Но я, мать их, даже не подозревал, насколько это трудно.
Окей, не хочет пересаживаться – не надо.
Иду напрямую к женщине, встаю спиной к окну, лицом к ней, создавая ширму между ней и окном.
Нелли поднимает голову и вопросительно вздёргивает бровь.
– Не хотите помогать мне – придётся терпеть меня в личном пространстве, – комментирую я. – Если вы не боитесь за свою голову, то мне моя очень дорога. А мне ее снесут за вас.
– Ладно, убедил, – усмехается женщина. Поднимается и пересаживается к стене, куда я указал. – Есть в тебе что-то… – произносит она, не договаривает, продолжая читать текст. Закидывает ногу на ногу и покачивает туфлей.
И уже неподвластные мне глаза сами скользят по этим шикарным ногам в черном капроне.
Глубоко втягиваю воздух, отворачиваясь к окну.
Катя прибегает с кофе, передавая стаканчик Нелли.
– Осталось пять минут. Будем править речь? – интересуется девушка.
– Будем, – спокойно отвечает женщина, и на глазах у ассистентки рвёт лист с текстом. Катя растерянно хлопает глазами, смотря, как обрывки летят на пол. – Я сама всё скажу, как посчитаю нужным. Ты молодец. Но всё это высокопарная, никому не нужная чушь, – спокойно отпивает кофе и смотрит на настенное панно с изображением черной птицы.
Презентация проходит в одном из залов. Народу немного. Своя тусовка. Презентуют дом матери и ребенка для женщин, попавших в трудную ситуацию. Спонсор – Литвин, Нелли – представитель. Журналисты, блоггеры. Нелли в центре внимания. Говорит речь, я в толпе. Конечно, ее никто отсюда не утащит и не пристрелит публично. Сейчас ведутся другие игры. Беспредел не в моде. Давно прошли борзые времена, и, слава богу, я их не застал.
– Большинство женщин каждый день испытывает домашнее насилие, как моральное, так и, к сожалению, физическое, – начинает она свою речь. Это импровизация. Текст Кати она разорвала. – Почти все из них боятся заявить в полицию или поделиться этим с близкими. Не могут уйти и всё это остановить, – она меняется в лице, говорит холодно и отстранённо. – Многие по разным причинам предпочитают терпеть издевательства, продолжая находиться в клетке. Наша задача – оказать помощь и защиту таким женщинам. Если мы сможем вырвать из этой клетки хотя бы малый процент, то спасём им жизнь. Статистика неумолима… – выдыхает она, не договаривая, прикрывая глаза. Держит драматичную паузу.

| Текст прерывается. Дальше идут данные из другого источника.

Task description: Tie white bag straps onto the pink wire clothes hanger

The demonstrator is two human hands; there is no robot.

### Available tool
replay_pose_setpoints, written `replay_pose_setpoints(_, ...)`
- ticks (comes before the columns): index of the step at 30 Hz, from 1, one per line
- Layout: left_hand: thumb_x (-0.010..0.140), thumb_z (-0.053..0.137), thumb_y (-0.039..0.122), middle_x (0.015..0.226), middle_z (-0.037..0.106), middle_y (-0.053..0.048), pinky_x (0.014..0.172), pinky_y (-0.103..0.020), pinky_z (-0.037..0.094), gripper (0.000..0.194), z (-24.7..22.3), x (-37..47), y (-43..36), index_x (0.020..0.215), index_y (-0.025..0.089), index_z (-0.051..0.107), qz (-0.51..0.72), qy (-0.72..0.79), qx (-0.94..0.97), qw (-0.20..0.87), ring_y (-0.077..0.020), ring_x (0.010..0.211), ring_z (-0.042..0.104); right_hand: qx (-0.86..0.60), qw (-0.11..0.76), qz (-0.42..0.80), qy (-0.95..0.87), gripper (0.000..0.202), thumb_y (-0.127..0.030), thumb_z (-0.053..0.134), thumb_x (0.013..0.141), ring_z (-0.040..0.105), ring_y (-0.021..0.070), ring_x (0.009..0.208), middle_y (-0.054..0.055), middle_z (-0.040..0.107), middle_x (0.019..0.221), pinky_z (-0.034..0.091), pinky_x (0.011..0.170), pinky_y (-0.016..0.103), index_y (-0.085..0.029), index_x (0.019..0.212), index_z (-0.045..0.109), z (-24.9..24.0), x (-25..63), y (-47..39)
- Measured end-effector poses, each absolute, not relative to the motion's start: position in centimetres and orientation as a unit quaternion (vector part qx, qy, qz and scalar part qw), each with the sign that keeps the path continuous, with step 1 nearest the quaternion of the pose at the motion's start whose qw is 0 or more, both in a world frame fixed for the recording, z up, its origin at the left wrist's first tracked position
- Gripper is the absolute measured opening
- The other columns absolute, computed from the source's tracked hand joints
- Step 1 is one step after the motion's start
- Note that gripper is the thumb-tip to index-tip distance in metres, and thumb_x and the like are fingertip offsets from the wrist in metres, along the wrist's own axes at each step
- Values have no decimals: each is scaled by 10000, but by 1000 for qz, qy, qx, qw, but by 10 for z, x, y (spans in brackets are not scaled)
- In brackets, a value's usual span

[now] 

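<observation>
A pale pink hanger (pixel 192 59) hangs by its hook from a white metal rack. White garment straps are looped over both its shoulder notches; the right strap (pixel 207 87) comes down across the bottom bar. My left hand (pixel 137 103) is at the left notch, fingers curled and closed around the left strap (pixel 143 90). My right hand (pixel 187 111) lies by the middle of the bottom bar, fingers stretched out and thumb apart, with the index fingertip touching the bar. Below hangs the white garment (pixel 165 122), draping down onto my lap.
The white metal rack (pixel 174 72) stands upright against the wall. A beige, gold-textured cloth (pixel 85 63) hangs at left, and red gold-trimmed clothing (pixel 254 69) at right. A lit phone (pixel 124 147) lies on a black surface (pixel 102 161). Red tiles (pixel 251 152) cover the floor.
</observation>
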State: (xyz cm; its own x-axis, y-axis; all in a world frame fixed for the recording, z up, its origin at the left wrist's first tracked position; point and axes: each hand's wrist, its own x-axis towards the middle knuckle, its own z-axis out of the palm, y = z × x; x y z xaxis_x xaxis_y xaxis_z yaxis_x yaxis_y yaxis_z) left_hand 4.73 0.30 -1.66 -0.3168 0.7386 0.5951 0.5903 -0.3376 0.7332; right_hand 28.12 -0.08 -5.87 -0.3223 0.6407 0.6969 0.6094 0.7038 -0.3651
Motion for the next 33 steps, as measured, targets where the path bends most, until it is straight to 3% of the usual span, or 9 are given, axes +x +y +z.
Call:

Зал взрывается аплодисментами. Хорошая речь. Жаль, что фальшивая.
Что она может знать о женщинах в трудной ситуации?
– Наш фонд построил здание и облагородил территорию, решил много проблем. Но это не всё, нужно оборудование, мебель и прочие мелочи. Дамы и господа, все, кто хочет принять участие в этом благом деле, прошу, не скупитесь, – заканчивает она. – Вам будут благодарны тысячи женщин и их дети.
Всё, официальная речь закончена. Начинается что-то типа фуршета. Толпа собирается в группы, разносят шампанское и мини-закуски. Посматриваю на часы. Полдень. Не рановато ли для шампанского?
В руках у Нелли бокал, и она, в отличие от своих собеседников, с удовольствием пьет. Через несколько минут в ее руках появляется еще бокал, а безразличное лицо расслабляется, выдавая эмоции.
Нелли ограничивается двумя бокалами и, не прощаясь с собеседницами, уходит в сторону комнаты отдыха. Я за ней, на несколько шагов позади. По коридору разносится эхо стука ее каблуков. Прежде чем войти в комнату, женщина оборачивается. Останавливаюсь. Пауза, Нелли задумчиво осматривает меня, а потом входит в комнату. Дёргаю ворот рубашки.
Что это сейчас было?
У меня мурашки по коже от ее взгляда.
Ведьма.
Не успеваю войти, сталкиваемся в дверях лицом к лицу. Нелли уже в чёрных очках с сумочкой в руках. Отступаю, пропуская её вперёд, снова глотая запах женщины.